Plaintiffs seeking a special election this November to apply district voting to the Fayette County Commission and the Fayette County Board of Education are asking a federal judge to order the county’s elections director to provide dates and deadlines so such a special election could be accomplished.
The judge in the case has not yet decided whether he will order the county to conduct a special election this November for a newly-created fifth district seat on both the board of education and county commission as requested by the Fayette County branch of the National Association for the Advancement of Colored People and 10 residents who are also plaintiffs in the case.
U.S. District Judge Timothy C. Batten also has yet to approve a district map that would create the fifth district, which is being specially drawn to include a majority of black voters to increase the likelihood that a black candidate is elected to the fifth district posts.
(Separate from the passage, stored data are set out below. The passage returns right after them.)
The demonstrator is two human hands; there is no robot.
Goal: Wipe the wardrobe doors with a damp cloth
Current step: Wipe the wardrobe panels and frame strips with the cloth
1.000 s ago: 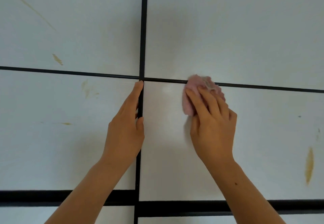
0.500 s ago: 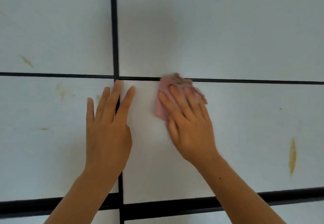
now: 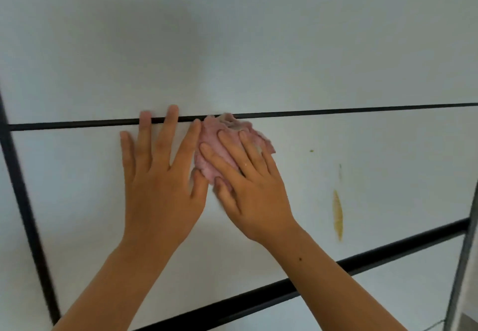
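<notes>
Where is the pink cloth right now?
In the head view the pink cloth sits near the middle, pressed on the white door under the right hand, its top reaching the thin black line, right beside the left hand.

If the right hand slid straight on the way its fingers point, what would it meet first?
Probably the black strip just above the pink cloth under the right hand; the left hand lies so close beside that its forefinger might be brushed first.
</notes>
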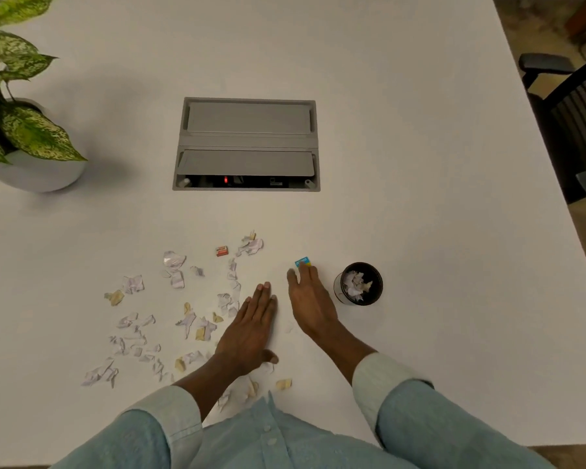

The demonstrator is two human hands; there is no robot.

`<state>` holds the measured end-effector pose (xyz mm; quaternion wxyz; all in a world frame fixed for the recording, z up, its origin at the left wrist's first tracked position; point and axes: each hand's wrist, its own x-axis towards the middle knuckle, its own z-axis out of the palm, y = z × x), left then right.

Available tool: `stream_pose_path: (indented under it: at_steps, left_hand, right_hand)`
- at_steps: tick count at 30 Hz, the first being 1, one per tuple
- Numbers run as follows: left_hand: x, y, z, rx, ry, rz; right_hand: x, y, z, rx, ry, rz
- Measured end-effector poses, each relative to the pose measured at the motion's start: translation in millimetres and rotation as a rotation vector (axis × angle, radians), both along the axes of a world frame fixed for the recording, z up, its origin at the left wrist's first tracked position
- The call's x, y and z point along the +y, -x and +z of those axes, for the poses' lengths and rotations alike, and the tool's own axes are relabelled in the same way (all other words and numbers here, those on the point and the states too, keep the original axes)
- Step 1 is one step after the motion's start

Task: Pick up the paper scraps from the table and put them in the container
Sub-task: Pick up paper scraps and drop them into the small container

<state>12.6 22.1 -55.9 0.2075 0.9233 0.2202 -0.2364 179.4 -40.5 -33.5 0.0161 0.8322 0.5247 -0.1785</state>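
Blue scrap (301, 261) sits at 12 o'clock of the right hand (310, 302), straight fingers (306, 275) touching it; the cup (378, 286) is at that hand's 3. Left hand (254, 323) lies flat, holding nothing.

A light blue, denim-like shirt (268, 448) is worn, fastened down the front by small pale buttons (267, 428). The left sleeve (142, 438) and right sleeve (437, 421) are turned back, so that paler inner cuffs are shown. The forearms are left uncovered down to the left grip (251, 330) and right grip (310, 302).
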Motion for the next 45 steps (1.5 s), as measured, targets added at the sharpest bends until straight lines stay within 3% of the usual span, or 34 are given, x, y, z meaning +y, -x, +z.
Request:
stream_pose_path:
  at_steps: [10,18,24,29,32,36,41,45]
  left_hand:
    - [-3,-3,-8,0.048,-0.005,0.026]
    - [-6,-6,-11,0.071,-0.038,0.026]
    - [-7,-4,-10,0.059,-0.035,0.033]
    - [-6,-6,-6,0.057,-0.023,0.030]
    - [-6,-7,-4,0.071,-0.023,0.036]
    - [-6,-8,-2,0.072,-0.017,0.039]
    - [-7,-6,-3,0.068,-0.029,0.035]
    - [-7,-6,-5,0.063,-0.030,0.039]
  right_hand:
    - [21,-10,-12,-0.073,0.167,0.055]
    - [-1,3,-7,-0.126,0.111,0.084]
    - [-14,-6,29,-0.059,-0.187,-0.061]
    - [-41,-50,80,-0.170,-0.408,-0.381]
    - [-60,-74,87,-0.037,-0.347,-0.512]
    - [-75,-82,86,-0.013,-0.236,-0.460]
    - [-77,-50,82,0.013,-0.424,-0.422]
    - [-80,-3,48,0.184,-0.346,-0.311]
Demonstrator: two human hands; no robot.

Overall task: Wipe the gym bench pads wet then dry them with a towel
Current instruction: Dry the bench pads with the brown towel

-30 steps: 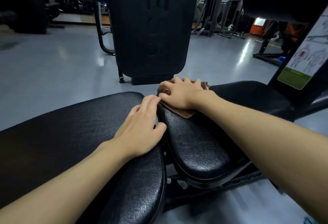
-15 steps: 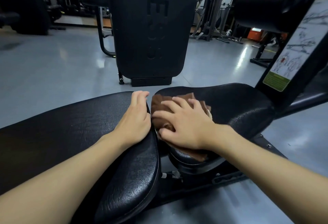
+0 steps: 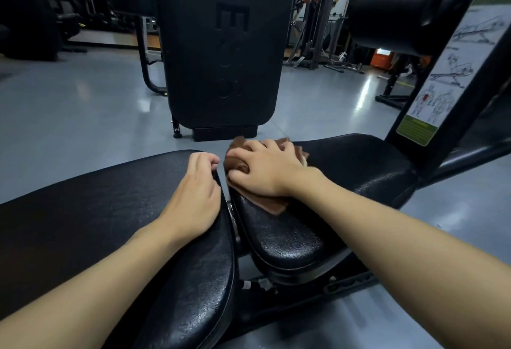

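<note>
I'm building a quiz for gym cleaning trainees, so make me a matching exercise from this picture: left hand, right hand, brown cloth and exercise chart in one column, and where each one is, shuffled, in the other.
Column one:
1. left hand
2. right hand
3. brown cloth
4. exercise chart

Column two:
A. lying on the right pad, under a hand
B. fixed to the slanted post at far right
C. gripping the edge of the left pad
D. pressing down on the cloth

Pairs: 1-C, 2-D, 3-A, 4-B.
</note>
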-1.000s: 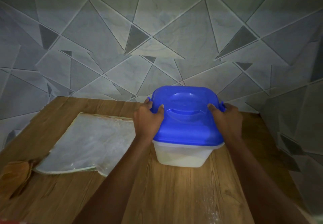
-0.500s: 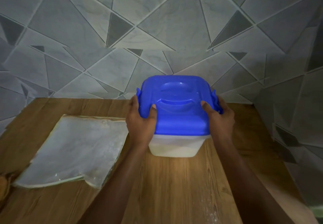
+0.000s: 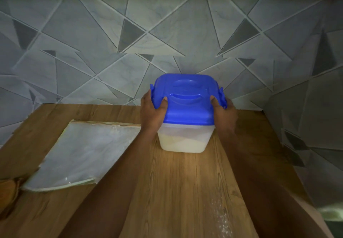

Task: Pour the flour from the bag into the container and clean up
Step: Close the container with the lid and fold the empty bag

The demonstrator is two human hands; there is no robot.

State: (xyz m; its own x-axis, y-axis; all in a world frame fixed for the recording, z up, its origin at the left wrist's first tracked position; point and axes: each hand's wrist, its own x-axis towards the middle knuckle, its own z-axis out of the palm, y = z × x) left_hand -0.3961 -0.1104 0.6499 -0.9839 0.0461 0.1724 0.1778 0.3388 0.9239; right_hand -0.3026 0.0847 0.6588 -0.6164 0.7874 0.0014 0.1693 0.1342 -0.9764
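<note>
Two hands clasp the lid (image 3: 187, 102) from either side in the head view. The left hand (image 3: 151, 114) wraps the lid's left edge, thumb lying on top and fingers curled round the side just below the left latch (image 3: 152, 89). The right hand (image 3: 225, 115) does the same on the right edge, thumb on top and fingers curled round the side at the right latch (image 3: 221, 94). Both grips are closed on the lid; how hard they press cannot be told.

The lid is blue, square with rounded corners, and sits on the container (image 3: 183, 139), a clear tub that stands on the table (image 3: 176, 191) at its far middle, close to the wall (image 3: 167, 24). White flour (image 3: 182, 145) fills the lower part of the tub, its surface sloping, higher on the left. The upper part of the tub wall looks dusted.

The bag (image 3: 83, 154) lies flat on the table to the left of the container, near the left forearm. It is pale, with a thin yellowish edge, and part of it is hidden under that forearm. A brown thing (image 3: 9, 187) sits at the left edge of the frame, touching the bag's near corner; what it is cannot be told.

A scatter of white powder (image 3: 220, 217) lies on the wood at the near right, between the two forearms. The wall is tiled in grey angular shapes and turns a corner at the far right.
</note>
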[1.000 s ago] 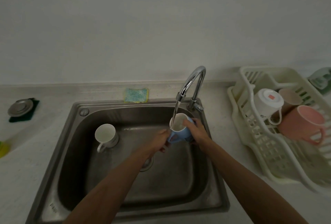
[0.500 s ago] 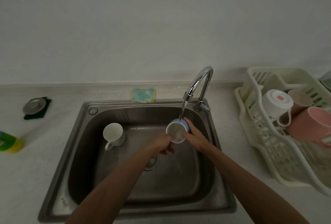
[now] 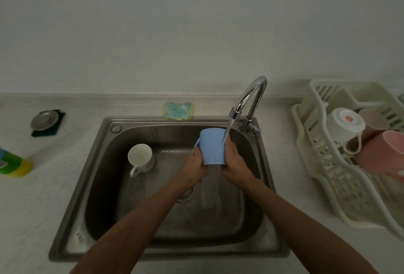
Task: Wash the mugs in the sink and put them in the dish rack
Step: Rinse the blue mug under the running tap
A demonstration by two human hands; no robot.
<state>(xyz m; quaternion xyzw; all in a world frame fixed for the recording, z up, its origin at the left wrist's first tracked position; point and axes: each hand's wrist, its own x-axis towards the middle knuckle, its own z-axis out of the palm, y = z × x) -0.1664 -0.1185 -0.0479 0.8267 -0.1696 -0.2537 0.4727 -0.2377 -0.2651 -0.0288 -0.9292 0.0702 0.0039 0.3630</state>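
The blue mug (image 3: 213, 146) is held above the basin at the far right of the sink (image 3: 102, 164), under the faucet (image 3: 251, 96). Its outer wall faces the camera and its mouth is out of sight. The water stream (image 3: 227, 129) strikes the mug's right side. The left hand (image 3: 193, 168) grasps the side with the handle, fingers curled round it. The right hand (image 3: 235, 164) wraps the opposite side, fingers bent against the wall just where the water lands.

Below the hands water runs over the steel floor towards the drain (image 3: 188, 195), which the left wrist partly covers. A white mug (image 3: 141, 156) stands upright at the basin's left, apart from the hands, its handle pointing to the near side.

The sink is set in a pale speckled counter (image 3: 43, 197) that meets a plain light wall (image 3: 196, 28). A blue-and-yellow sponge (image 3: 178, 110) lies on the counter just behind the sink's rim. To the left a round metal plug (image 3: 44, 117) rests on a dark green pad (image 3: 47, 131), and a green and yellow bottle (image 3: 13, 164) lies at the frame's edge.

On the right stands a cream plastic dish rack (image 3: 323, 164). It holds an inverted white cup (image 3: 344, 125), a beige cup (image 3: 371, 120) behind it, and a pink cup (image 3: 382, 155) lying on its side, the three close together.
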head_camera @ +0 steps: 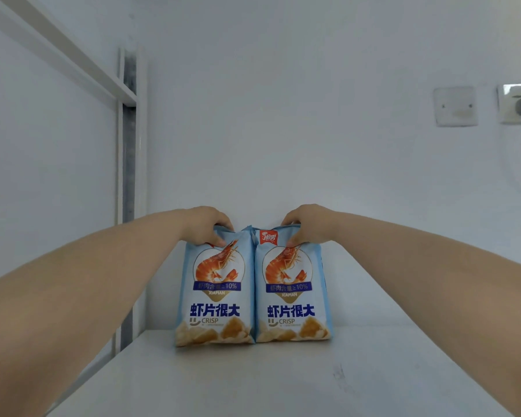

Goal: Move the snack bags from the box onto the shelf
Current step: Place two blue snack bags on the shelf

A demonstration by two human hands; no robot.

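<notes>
Two pale-blue snack bags, the left bag [215,293] and the right bag [292,291], each printed with an orange prawn and dark-blue lettering, stand upright and touching at lower centre on the white shelf [253,383]. I note a wall plate [455,106] at upper right and a metal upright [130,139] at left, both well apart from the bags. My left hand [206,225] pinches the left bag's top edge and my right hand [309,225] the right bag's, fingers curled over, thumbs in front.

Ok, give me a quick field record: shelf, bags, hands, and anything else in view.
shelf: white, bears both bags
left bag: upright, print facing camera
right bag: upright, touching left bag
left hand: grips left bag's top
right hand: grips right bag's top
box: not in view
wall plate: upper right
</notes>
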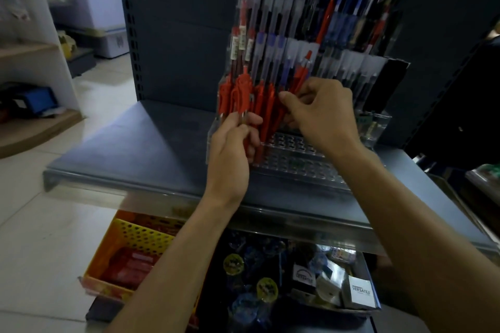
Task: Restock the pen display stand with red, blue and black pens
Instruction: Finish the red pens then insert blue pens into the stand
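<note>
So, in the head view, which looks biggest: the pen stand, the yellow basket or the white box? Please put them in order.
1. pen stand: largest.
2. yellow basket: smaller, though it is partly hidden, so its full extent is unsure.
3. white box: clearly smallest.

1. Two hands: left (232,149), right (322,113), both near centre.
2. One stand (297,162), at 1 o'clock.
3. Red pens (243,92): one bunch, too blurred to count.
4. One yellow basket (140,235), at 7 o'clock.
5. Two white boxes (361,292), at 5 o'clock.
6. One shelf (135,149).
</note>
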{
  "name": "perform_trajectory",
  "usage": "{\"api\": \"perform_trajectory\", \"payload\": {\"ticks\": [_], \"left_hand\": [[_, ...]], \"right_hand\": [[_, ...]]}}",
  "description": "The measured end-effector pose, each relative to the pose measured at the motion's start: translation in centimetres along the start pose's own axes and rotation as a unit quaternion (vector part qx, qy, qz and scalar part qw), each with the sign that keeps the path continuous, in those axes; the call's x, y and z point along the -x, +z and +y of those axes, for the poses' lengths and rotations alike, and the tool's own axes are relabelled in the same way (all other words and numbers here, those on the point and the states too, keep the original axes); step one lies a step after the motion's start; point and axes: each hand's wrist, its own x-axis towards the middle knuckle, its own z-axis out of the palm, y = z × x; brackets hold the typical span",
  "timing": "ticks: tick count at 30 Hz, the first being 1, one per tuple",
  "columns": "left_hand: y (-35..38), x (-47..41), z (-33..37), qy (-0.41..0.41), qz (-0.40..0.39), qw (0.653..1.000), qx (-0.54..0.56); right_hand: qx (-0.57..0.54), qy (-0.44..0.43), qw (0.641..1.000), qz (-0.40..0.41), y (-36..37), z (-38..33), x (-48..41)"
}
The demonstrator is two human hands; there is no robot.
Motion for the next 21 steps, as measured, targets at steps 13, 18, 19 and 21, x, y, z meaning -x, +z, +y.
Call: {"api": "perform_trajectory", "payload": {"ticks": [13,18,19,21], "left_hand": [[0.5,0.2,-0.4,-0.007,0.005,1.000,0.010],[0.2,0.1,-0.5,0.003,0.004,1.000,0.003],[0.2,0.1,-0.6,0.004,0.003,1.000,0.001],[0.1,0.1,-0.6,0.009,0.000,1.000,-0.009]], "right_hand": [[0.033,0.006,0.999,-0.019,-1.2,0.1,1.0],[0.138,0.012,0.989,-0.057,0.3,0.8,1.8],[0.150,0.019,0.987,-0.062,0.7,0.9,2.0],[0.170,0.023,0.982,-0.074,1.7,1.1,2.3]]}}
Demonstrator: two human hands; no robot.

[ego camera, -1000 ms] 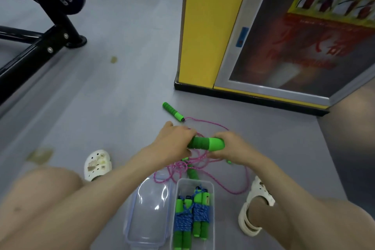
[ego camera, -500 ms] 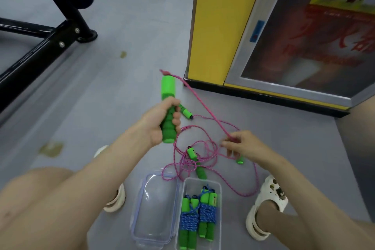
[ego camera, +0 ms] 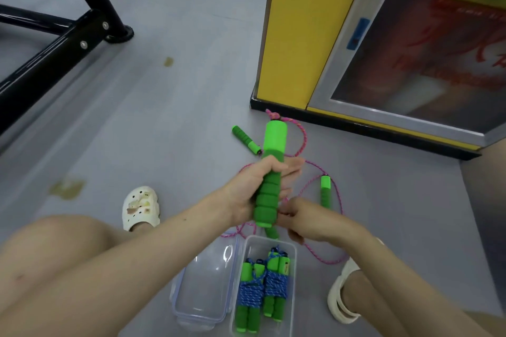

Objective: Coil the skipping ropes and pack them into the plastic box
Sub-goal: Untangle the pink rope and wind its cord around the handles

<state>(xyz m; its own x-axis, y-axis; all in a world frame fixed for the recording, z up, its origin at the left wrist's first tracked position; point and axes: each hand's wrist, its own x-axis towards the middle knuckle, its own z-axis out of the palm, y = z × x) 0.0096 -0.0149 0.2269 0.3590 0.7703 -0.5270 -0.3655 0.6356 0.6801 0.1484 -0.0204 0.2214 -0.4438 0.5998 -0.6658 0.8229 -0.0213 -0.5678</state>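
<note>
The left hand (ego camera: 252,189) is wrapped round a green foam handle (ego camera: 273,139), holding it nearly upright above the floor (ego camera: 169,128), with its top tilted a little to the right. A pink skipping rope (ego camera: 303,139) leaves the top of this handle, hangs down its right side and spreads in loose loops on the floor. The right hand (ego camera: 312,223), just beside the handle's lower end, has its fingers curled in and pinches the pink rope, which trails out below it.

Two more green handles lie on the floor, one (ego camera: 246,141) beyond the hands and one (ego camera: 325,191) to their right. The clear plastic box (ego camera: 257,247) stands open on the floor between the person's feet, with two coiled blue ropes (ego camera: 262,288) lying side by side inside. Its lid (ego camera: 205,290) lies touching the box's left side.
</note>
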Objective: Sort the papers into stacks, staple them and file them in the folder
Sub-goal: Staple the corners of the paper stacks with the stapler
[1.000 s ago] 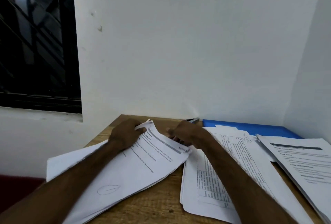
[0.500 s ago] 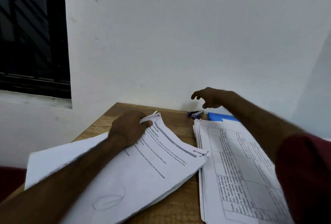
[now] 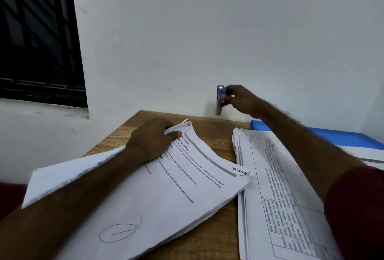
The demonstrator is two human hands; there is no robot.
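Observation:
My left hand [image 3: 151,139] grips the curled top corner of a thick stack of printed papers [image 3: 162,193] that lies tilted on the wooden table [image 3: 209,128]. My right hand [image 3: 243,99] holds a small blue stapler [image 3: 219,99] in the air above the table's far edge, close to the wall; the stapler hangs nearly upright. A second stack of papers with a printed table [image 3: 276,195] lies to the right of the first. The blue folder [image 3: 336,137] lies at the back right, partly under more sheets and my right forearm.
A white wall stands right behind the table, and a dark barred window [image 3: 37,35] is at the upper left. More white sheets [image 3: 372,155] lie on the folder at the right edge.
My right hand left the corner of the left stack, reached to the stapler at the back of the table, and lifted it into the air. The left hand kept its grip.

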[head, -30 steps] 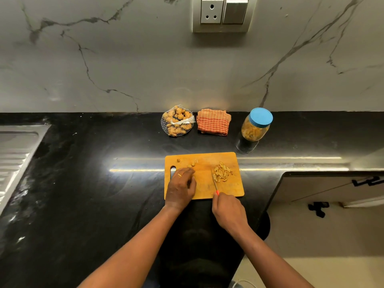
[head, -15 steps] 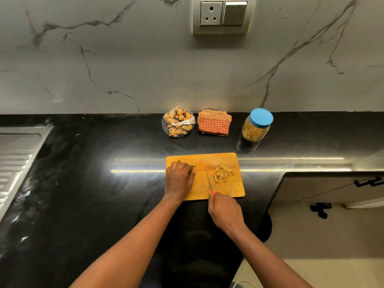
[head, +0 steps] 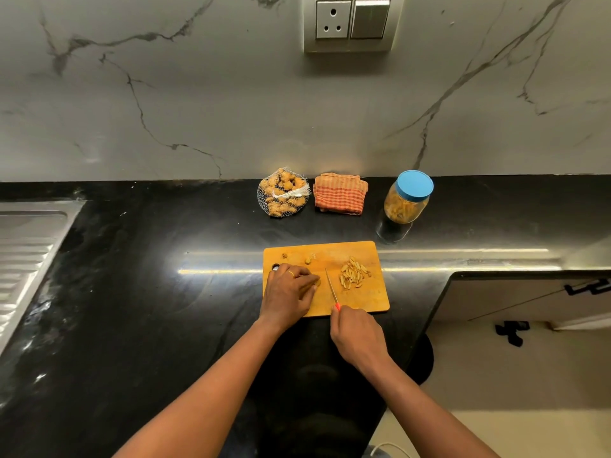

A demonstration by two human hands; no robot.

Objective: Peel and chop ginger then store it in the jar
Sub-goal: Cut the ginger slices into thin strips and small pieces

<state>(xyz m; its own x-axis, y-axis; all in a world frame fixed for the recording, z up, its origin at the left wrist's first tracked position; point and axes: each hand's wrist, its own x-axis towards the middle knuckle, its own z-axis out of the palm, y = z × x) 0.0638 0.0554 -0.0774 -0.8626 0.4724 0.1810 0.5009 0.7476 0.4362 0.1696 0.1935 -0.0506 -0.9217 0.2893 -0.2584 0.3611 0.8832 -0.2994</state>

Batten’s ruling ordering district voting presents a big change for Fayette voters who are accustomed to voting on all five seats for the county commission and the board of education under the current at-large voting process. Under district voting, voters will only be allowed to cast a ballot for one of the five seats on each governing body: the seat corresponding to the geographical district the voter lives in.
Likewise, voters will further be limited from voting in a recall election or signing a recall petition for four of the five members of each governing body. Under Georgia law, a voter may only sign a recall petition and vote in a recall election for the elected officials in whose district they live.
Judge Batten is beginning the process of sorting out the differences in the proposed maps submitted in the case. The catch with the NAACP’s map is that it draws a fifth district without any incumbent, which NAACP attorneys contend is necessary for a complete cure of the matter.
If the fifth district is drawn to include incumbent members of the board of education and county commission, those incumbents would have “a material advantage” on election day, NAACP attorneys have said in a legal brief to the court.
The NAACP’s map puts county commission members Allen McCarty and David Barlow in the same First District and also puts board of education members Leonard Presberg and Barry Marchman in the same First District.
In legal filings, the county is asking the judge to allow the Georgia legislature to create a new map for the commission’s elections before engaging a technical advisor to help the court prepare a new map.
The Fayette County Board of Education has informed the court it is agreeable to the court’s wish to appoint an expert to assist in the analysis of the proposed maps. Attorneys for the NAACP and individual plaintiffs are not objecting to the appointment of the proposed expert, but have asked the court to guide the expert with “the redistricting principles that must guide the specialist’s assistance in helping to fashion a remedy” and also to require that specialist “to submit an affidavit, attesting to the specialist’s compliance with these principles.”